Aam juga menyoroti bahwa dalam beberapa pekan terakhir, sejumlah wilayah mengalami cuaca panas ekstrem. Suhu yang melonjak dan kelembaban rendah menciptakan kondisi yang sangat ideal untuk kebakaran merambat dengan cepat, bahkan dari percikan api kecil sekalipun.

“Ini sangat berbahaya, apalagi jika kita lengah. Contohnya, saat membuang puntung rokok sembarangan di area semak-semak kering di pinggir jalan. Ini bisa langsung memicu kebakaran,” tegasnya.

Menurutnya, selain faktor alam, perilaku manusia menjadi pemicu utama yang memperparah situasi. Pembakaran lahan oleh warga atau perusahaan untuk pembukaan lahan pertanian, dan ketidakhati-hatian dalam aktivitas sehari-hari turut menjadi penyebab utama terjadinya karhutla.

BNPB Fokuskan Penanganan Hingga Akhir Musim Kemarau

Menghadapi situasi ini, Aam menyampaikan bahwa BNPB akan memfokuskan seluruh sumber daya dan strategi penanganan karhutla mulai pertengahan Juli hingga akhir September 2025. Ini sejalan dengan prediksi Badan Meteorologi, Klimatologi, dan Geofisika (BMKG) yang memperkirakan puncak musim kemarau akan berlangsung hingga September, bahkan berpotensi molor ke Oktober di beberapa wilayah.

Langkah antisipatif seperti penyemprotan air dengan helikopter water bombing, patroli udara, serta penempatan posko darurat di wilayah rawan telah disiapkan. BNPB juga memperkuat koordinasi dengan Kementerian Lingkungan Hidup dan Kehutanan (KLHK), TNI-Polri, serta pemerintah daerah untuk memastikan respon cepat terhadap titik api.

Namun demikian, Aam mengingatkan bahwa keberhasilan menekan karhutla tidak hanya bergantung pada pemerintah, melainkan juga pada kesadaran dan partisipasi aktif masyarakat.

Ajakan untuk Waspada dan Peduli

“Kami mengajak masyarakat untuk lebih peduli dan waspada terhadap potensi kebakaran selama musim kemarau berlangsung.
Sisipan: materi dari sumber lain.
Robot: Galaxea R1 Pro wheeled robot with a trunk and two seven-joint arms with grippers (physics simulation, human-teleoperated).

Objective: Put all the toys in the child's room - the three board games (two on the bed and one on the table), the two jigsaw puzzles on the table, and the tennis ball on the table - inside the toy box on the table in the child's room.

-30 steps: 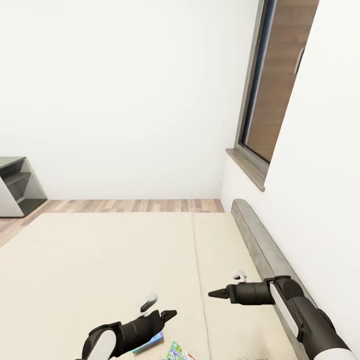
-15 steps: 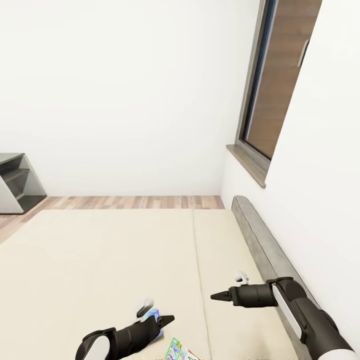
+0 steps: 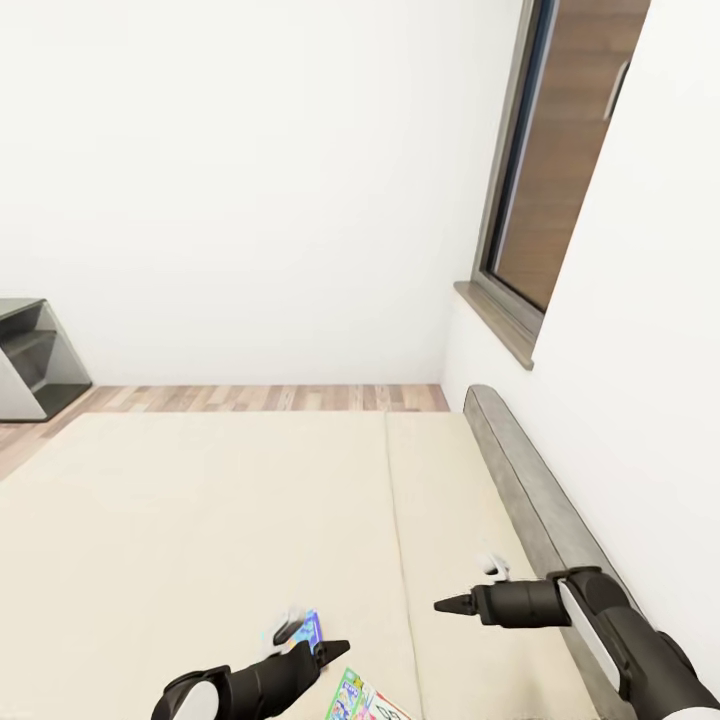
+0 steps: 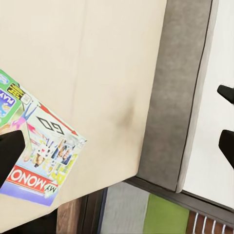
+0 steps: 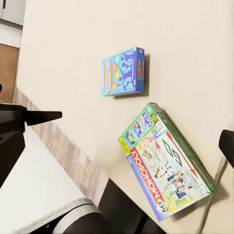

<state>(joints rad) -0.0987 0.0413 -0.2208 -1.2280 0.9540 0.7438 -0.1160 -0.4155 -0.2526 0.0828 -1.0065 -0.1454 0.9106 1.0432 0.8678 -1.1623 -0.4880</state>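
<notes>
Two flat printed board games, a blue one (image 5: 123,71) and a white-green one (image 5: 163,162), lie near the beige bed's (image 3: 200,520) edge. Left tool (image 3: 315,650) and right tool (image 3: 470,590) are wide, empty. A careless push may slide a box off.

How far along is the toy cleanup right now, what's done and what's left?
Nothing looks packed yet. Both board games visible here, the blue board game and the Monopoly box, lie flat on the bed, ungripped. In hand: the left gripper hovers beside them and the right gripper is above the mattress, carrying nothing. Left: lifting these two and getting them into the toy box, which isn't visible here.
</notes>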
Jangan membakar lahan sembarangan, jangan membuang puntung rokok di sembarang tempat, dan laporkan segera jika melihat titik api,” imbaunya.

Ia juga menambahkan bahwa masyarakat dapat berkontribusi secara aktif melalui pelaporan titik api ke BPBD atau BNPB melalui aplikasi atau hotline bencana, yang kini telah terintegrasi secara nasional.

Kebakaran hutan dan lahan bukan sekadar isu lingkungan tetapi menyangkut kesehatan, ekonomi, dan masa depan generasi mendatang. Dalam kondisi cuaca ekstrem seperti sekarang, setiap tindakan – sekecil apa pun – bisa berarti bencana atau penyelamatan.

Masyarakat diharapkan tidak hanya menjadi penonton, tetapi turut menjadi bagian dari solusi. Karena seperti yang dikatakan Aam, “Karhutla bukan hanya musibah alam, tapi juga cermin dari cara kita memperlakukan alam itu sendiri.”